E c’è un solo modo per porvi rimedio: inviare altri ventun mila soldati.
Come sempre, le argomentazioni di Bush non fanno una piega. La retorica dell’esportazione della democrazia si supporta da sé. Qualcuno si decida a portare un po’ di democrazia anche negli Stati Uniti e tante scatole di Risiko per sublimare la loro libido bellica.

Fonte: www.corriere.it
11 Gennaio 2007 alle 8:37 pm |
Io non mi sorprendo più di nulla ormai…fra poco vedrai se ne inventerà un’altra…che tristezza e che povero imbecille…

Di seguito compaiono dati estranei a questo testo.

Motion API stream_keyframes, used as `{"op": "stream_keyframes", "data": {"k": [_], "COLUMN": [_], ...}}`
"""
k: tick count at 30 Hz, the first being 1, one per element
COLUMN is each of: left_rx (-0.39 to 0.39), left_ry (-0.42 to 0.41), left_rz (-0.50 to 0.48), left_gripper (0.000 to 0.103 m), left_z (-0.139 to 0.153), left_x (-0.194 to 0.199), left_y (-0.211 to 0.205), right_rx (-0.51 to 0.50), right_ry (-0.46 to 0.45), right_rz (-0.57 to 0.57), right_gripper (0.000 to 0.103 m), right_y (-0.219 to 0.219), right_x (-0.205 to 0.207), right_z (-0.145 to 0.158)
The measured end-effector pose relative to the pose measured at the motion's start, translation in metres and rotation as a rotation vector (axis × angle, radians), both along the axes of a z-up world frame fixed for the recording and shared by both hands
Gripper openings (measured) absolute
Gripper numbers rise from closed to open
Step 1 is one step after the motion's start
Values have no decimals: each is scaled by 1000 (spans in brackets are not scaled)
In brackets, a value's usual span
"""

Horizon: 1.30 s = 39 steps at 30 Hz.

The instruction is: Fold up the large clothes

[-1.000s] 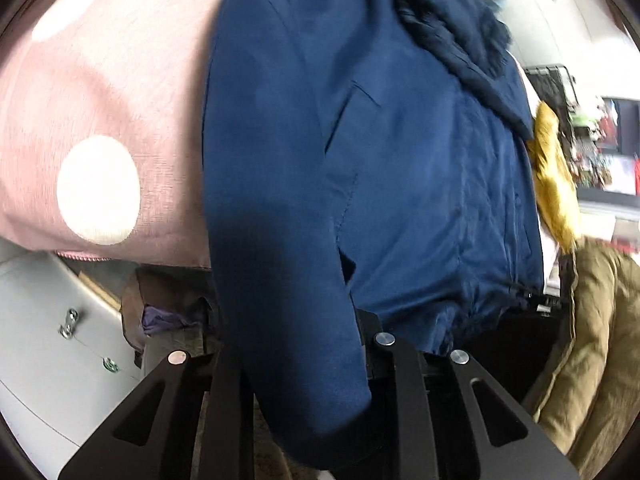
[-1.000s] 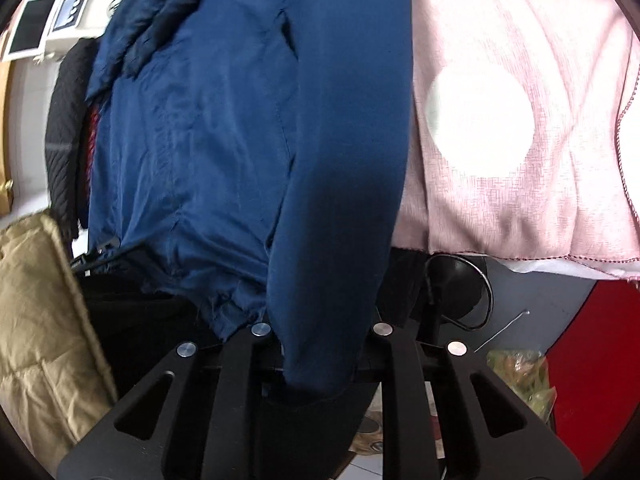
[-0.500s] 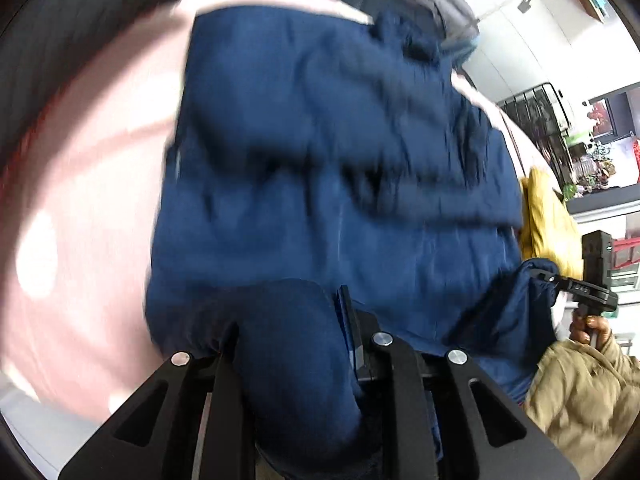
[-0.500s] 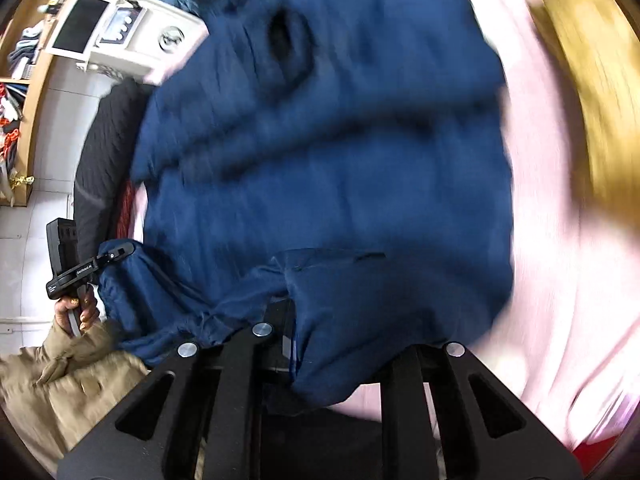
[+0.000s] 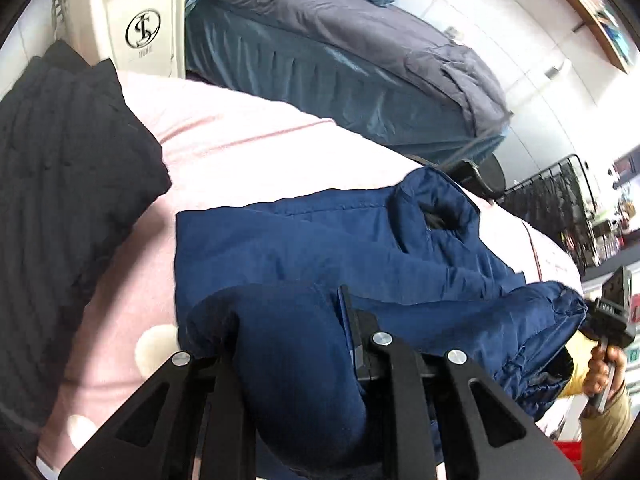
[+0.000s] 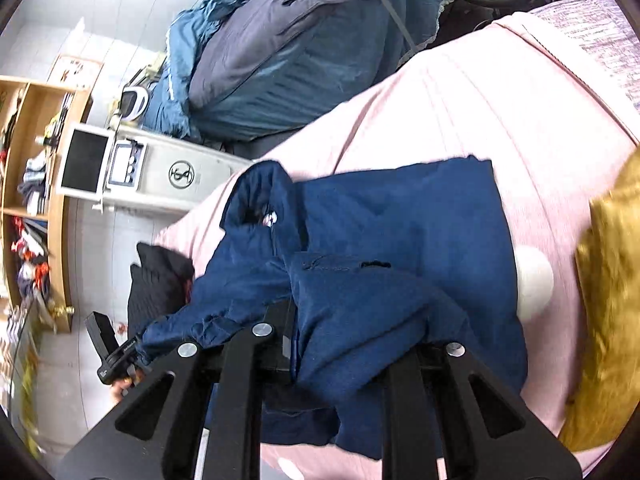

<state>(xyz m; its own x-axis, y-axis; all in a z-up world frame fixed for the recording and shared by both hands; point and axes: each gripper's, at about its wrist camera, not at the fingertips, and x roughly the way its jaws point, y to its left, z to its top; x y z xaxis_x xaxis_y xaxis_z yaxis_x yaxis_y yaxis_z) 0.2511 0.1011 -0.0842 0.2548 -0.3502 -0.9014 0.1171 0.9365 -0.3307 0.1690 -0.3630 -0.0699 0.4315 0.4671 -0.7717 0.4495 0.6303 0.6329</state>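
A navy blue jacket (image 5: 320, 240) lies on a pink polka-dot cloth (image 5: 240, 132), its hem lifted and folded toward the collar. My left gripper (image 5: 292, 344) is shut on the jacket's near hem corner. My right gripper (image 6: 344, 344) is shut on the other hem corner of the jacket (image 6: 400, 220). The right gripper also shows at the far right of the left wrist view (image 5: 612, 312), and the left gripper at the lower left of the right wrist view (image 6: 116, 352).
A black garment (image 5: 60, 180) lies left of the jacket and a mustard yellow garment (image 6: 608, 300) lies to its right. Behind stand a white machine (image 5: 140, 20) and a bed with blue and grey bedding (image 5: 340, 52). Wooden shelves (image 6: 28, 184) stand at the far left.
Both grippers lifted the jacket's hanging lower part up from the table's edge and carried it forward over the body. The view swung from looking down to looking across the table.
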Motion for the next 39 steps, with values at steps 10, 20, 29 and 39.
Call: {"op": "stream_keyframes", "data": {"k": [10,20,29,39], "left_rx": [-141,-452,-619,0], "left_ry": [183,289,336,-109], "left_rz": [90,174,235,11], "left_gripper": [29,51,69,96], "left_z": [-45,-10,1,98], "left_x": [15,30,22,-4], "left_y": [22,62,82,43], "right_rx": [152,467,518,55], "right_ry": [122,175,87,47], "right_rz": [-83,-203,-224,-41], "right_gripper": [18,49,72,72], "right_y": [-14,-46,-59,-31], "right_x": [-1,5,-2,-14], "right_z": [-65,-88,-49,5]}}
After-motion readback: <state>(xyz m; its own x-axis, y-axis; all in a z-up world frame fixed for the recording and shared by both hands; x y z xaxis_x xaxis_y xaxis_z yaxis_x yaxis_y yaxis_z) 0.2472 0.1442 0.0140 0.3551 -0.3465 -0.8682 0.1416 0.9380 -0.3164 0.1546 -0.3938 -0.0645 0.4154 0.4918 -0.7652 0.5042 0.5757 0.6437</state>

20 Gennaio 2007 alle 9:47 pm |
Aspettiamo con pazienza.
A breve inizieranno a bombardare l’Iran. Giusto il tempo di attrezzarsi e di costruire l’opinione pubblica. In realtà la guerra all’Iran è già incominciata, ma in suolo iracheno.
Afghanistan e Iraq sono andati. Manca giusto l’Iran…e abbiamo il controllo di tutto il settore sud del Caspio.
Anche Hitler c’era arrivato… peccato per lui troppo tardi.